Hi I am trying to create a datasource for apache beam in python. I know with Java you can connect to cloudsql using the JDBC library. Similarly I am trying to create a source for dataflow(apache beam) in Google Cloud Platform. I have inherited from the Bounded source class and used the jaydebeapi library (python wrapper for jdbc library) to connect to the mysql database. Please see code below.
# Create new source for Cloud SQL
class odbcsource(iobase.BoundedSource):
def __init__(self, server=None, driver=None, database=None, username=None, password=None, sql=None, port=None, driver_path=None):
self.server = server
self.driver = driver
self.database = database
self.username = username
self.password = password
self.sql = sql
self.port = port
self.driver_path = driver_path
def read(self):
cursor = self._query_mssql()
results = []
for row in cursor.fetchall():
results.append(row)
def _query_mssql(self):
"""
Queries mssql and returns a cursor to the results.
"""
conn = jaydebeapi.connect(self.driver,
"jdbc:mysql://"+self.server+":"+self.port+"/"+self.database,
{'user': self.username, 'password': self.password},
self.driver_path,)
cursor = conn.cursor()
cursor.execute(self.sql)
return cursor
For the .jar file driver I have stored this in google cloud storage in a temp file location. However, python requires the Java Developer Kit to run java code and while running locally on my computer I can set the JAVA_HOME variable and point to the /bin location on my local computer.
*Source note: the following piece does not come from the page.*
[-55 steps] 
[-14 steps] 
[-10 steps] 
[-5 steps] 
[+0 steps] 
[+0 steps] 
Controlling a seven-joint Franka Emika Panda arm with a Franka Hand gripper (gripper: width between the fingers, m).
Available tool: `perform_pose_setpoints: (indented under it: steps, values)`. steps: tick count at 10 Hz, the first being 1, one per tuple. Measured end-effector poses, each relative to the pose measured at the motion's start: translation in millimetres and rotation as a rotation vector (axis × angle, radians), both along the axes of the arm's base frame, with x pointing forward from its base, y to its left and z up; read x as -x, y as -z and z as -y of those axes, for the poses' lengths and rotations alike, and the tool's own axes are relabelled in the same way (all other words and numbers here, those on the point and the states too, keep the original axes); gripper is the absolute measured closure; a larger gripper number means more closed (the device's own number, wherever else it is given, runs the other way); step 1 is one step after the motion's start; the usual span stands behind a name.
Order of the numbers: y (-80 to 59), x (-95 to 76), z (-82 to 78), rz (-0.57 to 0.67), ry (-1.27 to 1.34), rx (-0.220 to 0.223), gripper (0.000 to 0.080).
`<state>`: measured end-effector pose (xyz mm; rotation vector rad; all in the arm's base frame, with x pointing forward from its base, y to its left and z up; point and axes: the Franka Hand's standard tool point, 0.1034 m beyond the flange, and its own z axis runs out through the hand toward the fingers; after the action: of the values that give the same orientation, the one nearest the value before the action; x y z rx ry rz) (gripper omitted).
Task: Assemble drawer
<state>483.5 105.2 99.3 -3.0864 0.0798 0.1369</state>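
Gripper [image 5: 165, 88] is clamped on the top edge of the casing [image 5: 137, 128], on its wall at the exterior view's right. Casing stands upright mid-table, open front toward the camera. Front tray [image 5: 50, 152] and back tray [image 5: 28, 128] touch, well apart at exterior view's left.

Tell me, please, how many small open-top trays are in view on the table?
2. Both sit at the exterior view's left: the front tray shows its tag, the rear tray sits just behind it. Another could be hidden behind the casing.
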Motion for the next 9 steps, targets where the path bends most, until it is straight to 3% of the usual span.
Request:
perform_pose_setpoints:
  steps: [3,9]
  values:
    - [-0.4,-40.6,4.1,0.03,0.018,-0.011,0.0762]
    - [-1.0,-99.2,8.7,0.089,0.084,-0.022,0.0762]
However when I am running this in dataflow I get an error "NO JVM shared library file found. Try setting the JAVA_HOME environment variable properly.This is because in dataflow I cannot install the Java Developer Kit (JDK) or create an Environmental variable.
Is there a way to install the JDK on dataflow and reference environmental variables. Also any thoughts on how to run a python apache beam job to extract data from a cloud sql database this way?